# **Scenario 3 : Data Generation from a Probability Distribution**

As before, we train ANNs or define our own functions to calculate each variable in the DAG. However, instead of a Monte Carlo (agent based) approach, we use Causal Jazz to build a discretised probability distribution.


Import the usual suspects and the pmf module from causaljazz.

In [1]:
import numpy as np
import matplotlib.pyplot as plt
import csv

from causaljazz.visualiser import Visualiser
from causaljazz.inference import TEDAG_FUNCTION
from causaljazz.inference import TEDAG
import causaljazz.data as data

from scipy.stats import norm

import tensorflow as tf
from tensorflow.keras import layers

pygame 2.5.1 (SDL 2.28.2, Python 3.11.4)
Hello from the pygame community. https://www.pygame.org/contribute.html


# **Helper Functions**

In [2]:
# Return the approximate discretised probability mass function for a normal distribution with x_mean and x_sd. The discretisation goes from x_min to x_max with res bins.
def generateGaussianNoisePmf(x_min, x_max, x_mean, x_sd, res):
    x_space = np.linspace(x_min, x_max, res)
    x_dist = [a * ((x_max-x_min)/res) for a in norm.pdf(x_space, x_mean, x_sd)]
    x_pmf = [a / sum(x_dist) for a in x_dist]
    return x_pmf

Load the original data into an ND-array structure.
The original data is made up of up to 25 sets of 1000 data points. Setting number_of_experiments higher improves the functions.

In [3]:
csv_names = ['X1', 'X2', 'LC', 'X3', 'SF']

# Load the data into an array
ground = [] # The ground truth array
number_of_experiments = 25
with open('ground.csv') as csvfile:
    ground_reader = csv.DictReader(csvfile)
    for row in ground_reader:
        if int(row['Sim']) > number_of_experiments:
            break
        d = [float(a) for a in [row[k] for k in csv_names]]
        ground += [d]

# Normalise it otherwise training doesn't work!
max_vals = np.max(ground, axis=0)
min_vals = np.min(ground, axis=0)
ground = ((np.array(ground)-min_vals)/(max_vals-min_vals))

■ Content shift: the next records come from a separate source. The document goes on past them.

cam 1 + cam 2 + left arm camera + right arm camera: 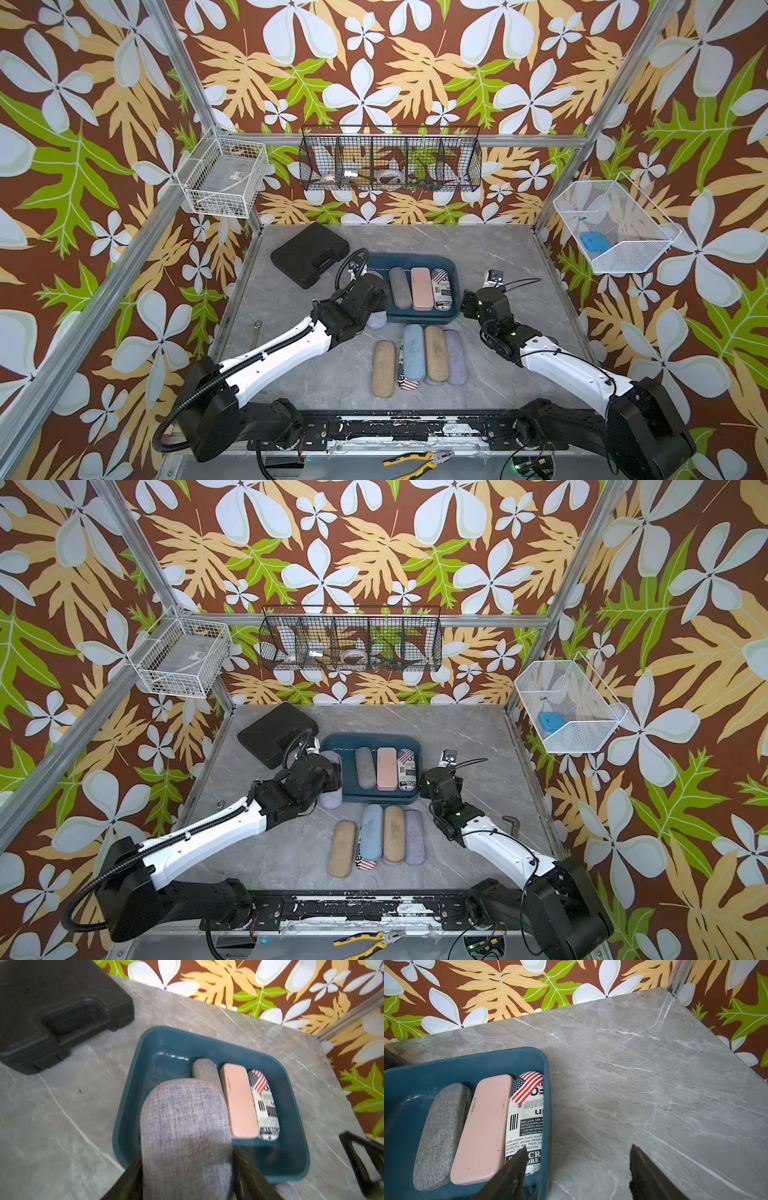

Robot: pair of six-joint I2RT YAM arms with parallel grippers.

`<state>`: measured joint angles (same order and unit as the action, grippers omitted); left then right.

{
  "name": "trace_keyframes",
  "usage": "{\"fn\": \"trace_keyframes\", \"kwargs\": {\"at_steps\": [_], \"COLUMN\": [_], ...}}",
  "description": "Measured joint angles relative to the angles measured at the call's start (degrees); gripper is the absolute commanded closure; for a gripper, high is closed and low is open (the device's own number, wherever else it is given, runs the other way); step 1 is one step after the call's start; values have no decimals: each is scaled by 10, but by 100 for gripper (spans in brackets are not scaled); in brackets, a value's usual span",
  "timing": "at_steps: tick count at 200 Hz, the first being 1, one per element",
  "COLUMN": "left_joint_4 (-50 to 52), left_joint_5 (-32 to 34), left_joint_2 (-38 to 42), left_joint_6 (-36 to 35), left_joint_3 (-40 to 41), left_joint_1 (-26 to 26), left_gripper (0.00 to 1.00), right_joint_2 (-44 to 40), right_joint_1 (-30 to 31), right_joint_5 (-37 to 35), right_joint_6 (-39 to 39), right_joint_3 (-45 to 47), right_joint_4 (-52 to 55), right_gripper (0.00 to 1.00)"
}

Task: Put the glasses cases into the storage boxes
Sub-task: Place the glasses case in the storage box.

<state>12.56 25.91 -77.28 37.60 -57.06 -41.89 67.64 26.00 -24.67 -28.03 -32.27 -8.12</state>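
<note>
The dark teal storage box stands mid-table and holds three glasses cases side by side: grey, pink and newspaper-and-flag print. My left gripper is shut on a lavender fabric case, held lengthwise over the box's left side; its near end sticks out past the front rim. My right gripper is open and empty above the box's right rim. In front of the box lie a tan case, a light blue one, another tan one, a lavender one, and a print case partly hidden.
A black tool case lies at the back left, close to the box. Wire baskets hang on the walls: white, black and white. A small wrench lies near the left edge, and pliers in front of the arm bases.
</note>
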Motion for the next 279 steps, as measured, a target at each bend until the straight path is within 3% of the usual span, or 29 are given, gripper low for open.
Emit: {"fn": "trace_keyframes", "kwargs": {"at_steps": [31, 131, 279], "left_joint_4": [-24, -67, -84], "left_joint_5": [-14, -72, -85], "left_joint_2": [-79, -285, -379], "left_joint_6": [-32, -61, -61], "left_joint_3": [-49, -155, -183], "left_joint_1": [37, 82, 88], "left_gripper": [43, 43, 41], "right_joint_2": [-5, -11, -7], "right_joint_1": [0, 0, -1], "right_joint_5": [-4, -21, -26], "right_joint_6": [0, 7, 13], "right_joint_3": [0, 8, 14], "right_joint_4": [0, 4, 3], "right_gripper": [24, 24, 24]}}
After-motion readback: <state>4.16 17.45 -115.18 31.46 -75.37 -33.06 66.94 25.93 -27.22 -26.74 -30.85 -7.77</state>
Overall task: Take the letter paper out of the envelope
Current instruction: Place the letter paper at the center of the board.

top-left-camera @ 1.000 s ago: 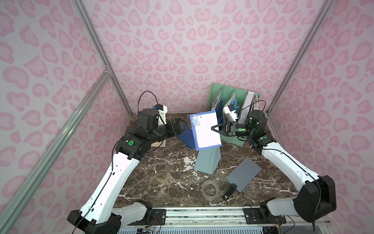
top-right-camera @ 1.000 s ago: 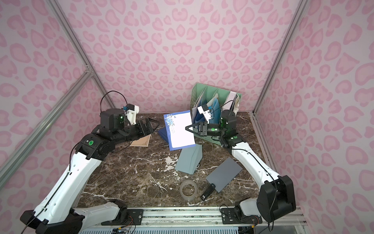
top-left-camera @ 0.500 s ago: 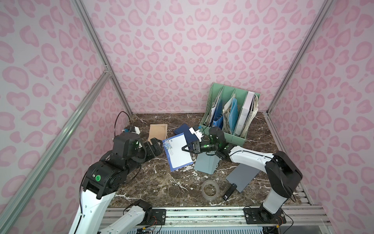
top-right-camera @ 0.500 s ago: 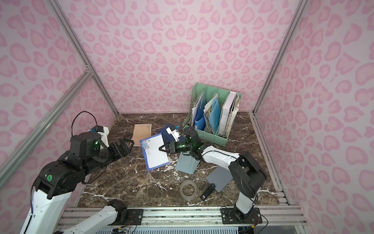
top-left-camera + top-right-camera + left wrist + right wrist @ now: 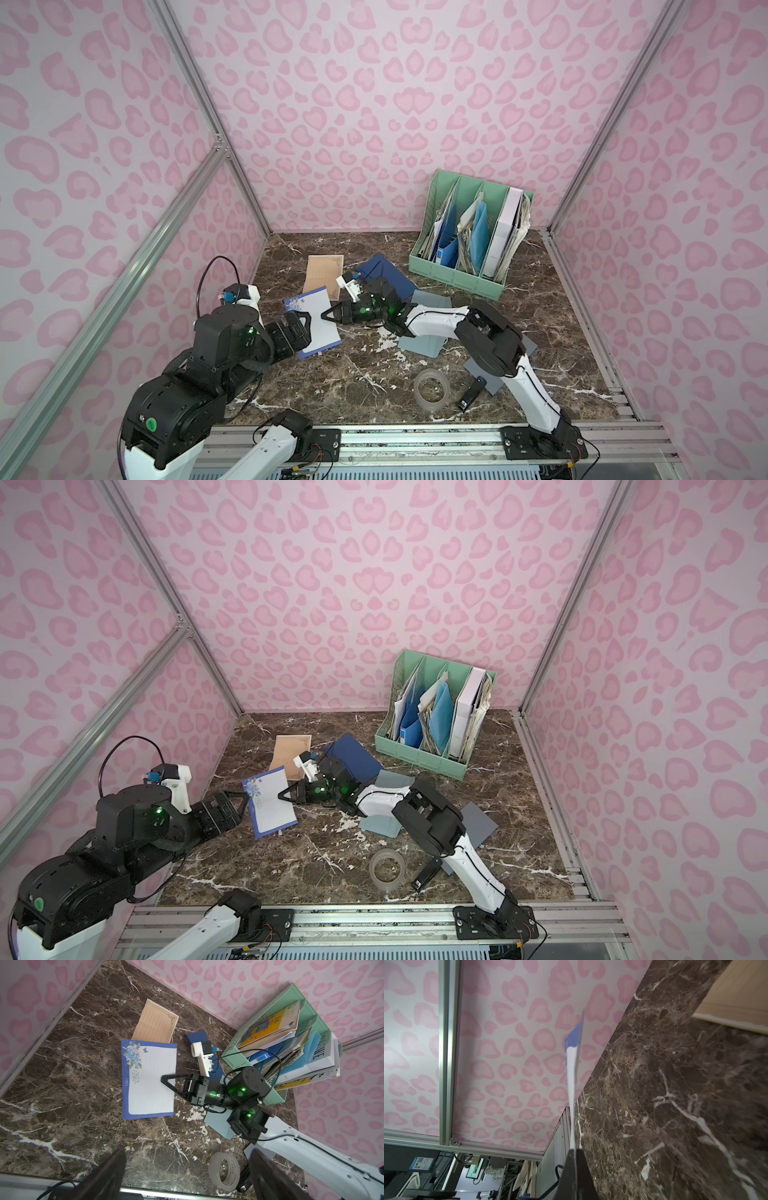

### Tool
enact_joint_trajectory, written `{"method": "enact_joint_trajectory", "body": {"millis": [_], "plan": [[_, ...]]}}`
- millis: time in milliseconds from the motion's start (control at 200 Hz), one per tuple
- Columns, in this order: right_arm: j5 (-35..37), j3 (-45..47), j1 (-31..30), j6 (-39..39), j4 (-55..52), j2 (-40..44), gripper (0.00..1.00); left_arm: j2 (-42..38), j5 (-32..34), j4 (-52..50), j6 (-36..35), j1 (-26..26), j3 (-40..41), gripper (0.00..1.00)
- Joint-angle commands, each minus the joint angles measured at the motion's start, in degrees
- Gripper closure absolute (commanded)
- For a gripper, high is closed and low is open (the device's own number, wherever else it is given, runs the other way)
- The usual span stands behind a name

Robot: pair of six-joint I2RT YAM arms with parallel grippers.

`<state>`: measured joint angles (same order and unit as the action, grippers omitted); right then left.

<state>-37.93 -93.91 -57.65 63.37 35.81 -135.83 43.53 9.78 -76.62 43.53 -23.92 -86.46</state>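
Observation:
The letter paper (image 5: 312, 321), white with a blue border and a flower corner, lies nearly flat, low over the marble table (image 5: 365, 386), left of the middle. My right gripper (image 5: 323, 316) is shut on its right edge; in the right wrist view the letter paper (image 5: 572, 1084) runs edge-on out of the shut jaws. The dark blue envelope (image 5: 386, 272) lies behind that gripper, flap open, apart from the paper. My left gripper (image 5: 306, 329) hangs open and holds nothing at the paper's near left corner. In its wrist view the letter paper (image 5: 149, 1080) and the right gripper (image 5: 163, 1079) show from above.
A green file rack (image 5: 457, 274) full of folders stands at the back right. A tan lined sheet (image 5: 324, 270) lies behind the paper. A grey-blue envelope (image 5: 424, 343), a grey card (image 5: 478, 823), a tape roll (image 5: 432, 390) and a small black stick (image 5: 469, 392) lie by the right arm.
Both arms have come down from high at the back. The right gripper has carried the paper forward, left and down to the table. The left arm has drawn back to the front left.

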Motion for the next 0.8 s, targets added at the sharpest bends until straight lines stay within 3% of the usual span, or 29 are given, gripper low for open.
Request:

Set grid resolution variables and flags.

In [4]:
generate_models = True

input_res = 10
output_res = 30
output_buffer = 5
total_output_size = 2*(output_res+output_buffer)

# **Latent Function C**

Before learning the ANN functions, let's design our function for C.<br>

*func_c* takes two inputs, X<sub>1</sub> and X<sub>2</sub>, and returns a distribution across two values, 0 and 1.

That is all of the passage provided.